3 Common Hospital SEO Mistakes

Search engine optimization (SEO) is not the mysterious entity it once was – it’s become a widely used business practice in virtually every industry. From welding to wizarding school (yep, it exists), marketing managers are vying for ways to improve their search rankings. There are several general mistakes people make regarding SEO, and they fall into one of a few camps:

  • You don’t actually know what SEO is (and you need to do something about it).
  • You think you know SEO, but your information is bad/outdated.

Wherever you fall in this spectrum, you’re running the risk of keeping your websites lower in the search results. And search results pages matter; the top 3 hits get the most website clicks, and 75% of users never go past the first page of web results.

If you’re in the healthcare field, you have special considerations other fields lack. Connecting to patients is the key to growing your practice, sure, but ensuring patients use your expertise can also make the difference in health outcomes. So what SEO mistakes is your healthcare organization making? If you’re committing one of these, it’s time to reassess your strategy.

Mistake #1: Your Individual Doctor Pages Are Underdeveloped (or Don’t Exist)

This is probably one of the most common mistakes I see when I’m personally searching for health information. Your institution and departmental landing pages may be incredible, but that doesn’t amount to much if your patients can’t connect with individual providers. To get that patient to pick up the phone and call your office for an appointment (or better yet, fill out an appointment request online), provide as much information as possible. Phone numbers and contact information are important, but it’s not enough to get patients in the door.

As an example, I drive almost an hour to see my doctor, simply because of a Google search.

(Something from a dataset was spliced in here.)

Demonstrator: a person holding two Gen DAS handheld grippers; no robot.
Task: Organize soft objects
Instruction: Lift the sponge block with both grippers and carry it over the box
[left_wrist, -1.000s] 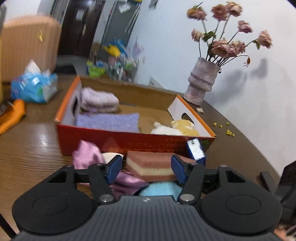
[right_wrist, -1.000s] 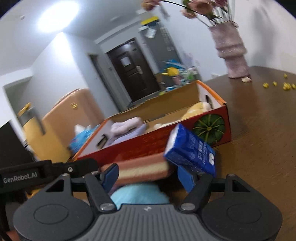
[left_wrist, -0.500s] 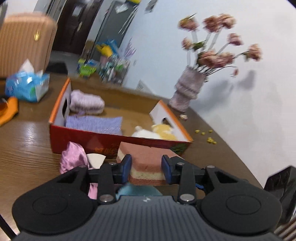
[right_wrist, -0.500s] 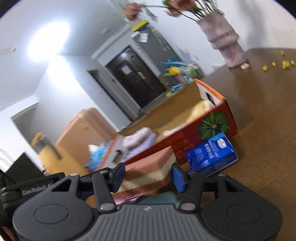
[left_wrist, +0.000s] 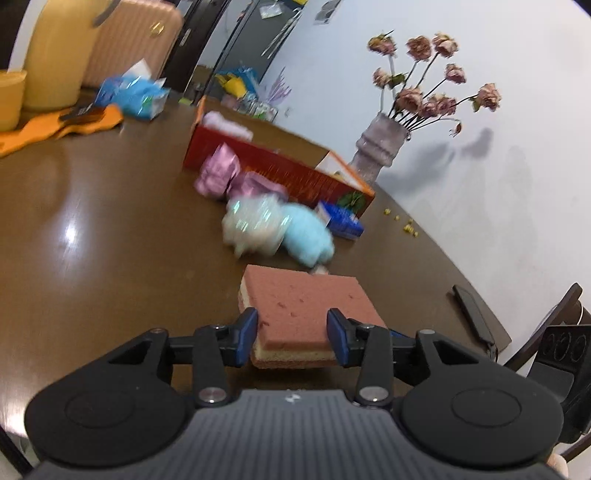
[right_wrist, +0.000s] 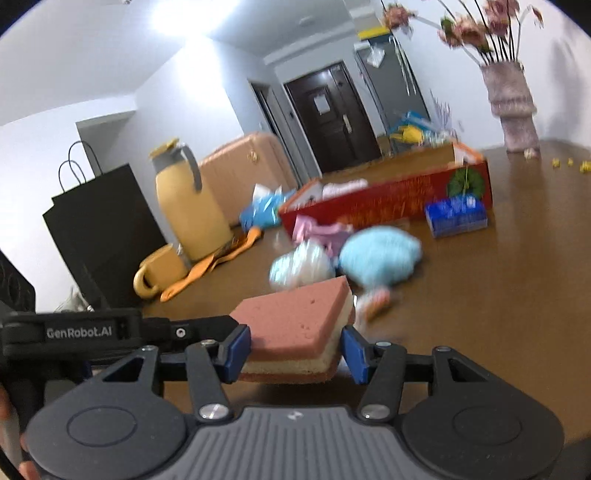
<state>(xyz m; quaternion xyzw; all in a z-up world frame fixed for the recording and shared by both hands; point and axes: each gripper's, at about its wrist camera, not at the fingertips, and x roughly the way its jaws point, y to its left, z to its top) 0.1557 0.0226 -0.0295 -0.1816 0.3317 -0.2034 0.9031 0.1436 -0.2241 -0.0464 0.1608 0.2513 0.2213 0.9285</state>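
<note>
Sponge: pink-and-cream slab, clamped at 6 o'clock by left gripper, jaws opening slightly, and right gripper, jaws pressed on its sides. Blue plush, pink cloth, red box at 12 o'clock on surface.

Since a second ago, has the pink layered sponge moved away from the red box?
Yes. The sponge, held between both tongs, has been pulled back from the red box, which it lay against before; the box now sits far behind it.
</note>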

I became pregnant with our second child a month after moving to a new city, and when I began researching high-risk obstetricians in our area, I was less than impressed with the information available on their websites.

Despite the fact there is (what I now know) a well-reputed Maternal-Fetal Medicine office less than a mile from my house, I still dutifully trundle my 15 month old into our car once a week and drive 40 miles to an office on the opposite side of the city. When we get there, adoring office staff whisk away my son to play while I get prodded with ultrasound wands and fetal monitoring systems.

This process, including transportation, takes about four hours out of my day each week. Yet I’ve had an overwhelmingly positive patient experience, and it all started with an internet search. So why did I go with this office instead of the one down the street?

  • My physicians’ landing pages went above and beyond contact info. I could see where they went to medical school and completed residency as well as their board certifications.
  • I knew from each doctor’s website whether or not they accepted my insurance.
  • Each doctor’s website included testimonials from other patients and a note from the doctor explaining their approach to health care.
  • Admitting privileges were listed, so I knew I had the option of delivering at the hospital right down the street from my house.
Good Doctor Page.jpeg (Screenshot)

Good Doctor Page.jpeg (Screenshot)

If there’s a lesson here, it’s that the more information your physician pages have, the better. Remember, quality content improves SEO, and in this case, it led to a conversion.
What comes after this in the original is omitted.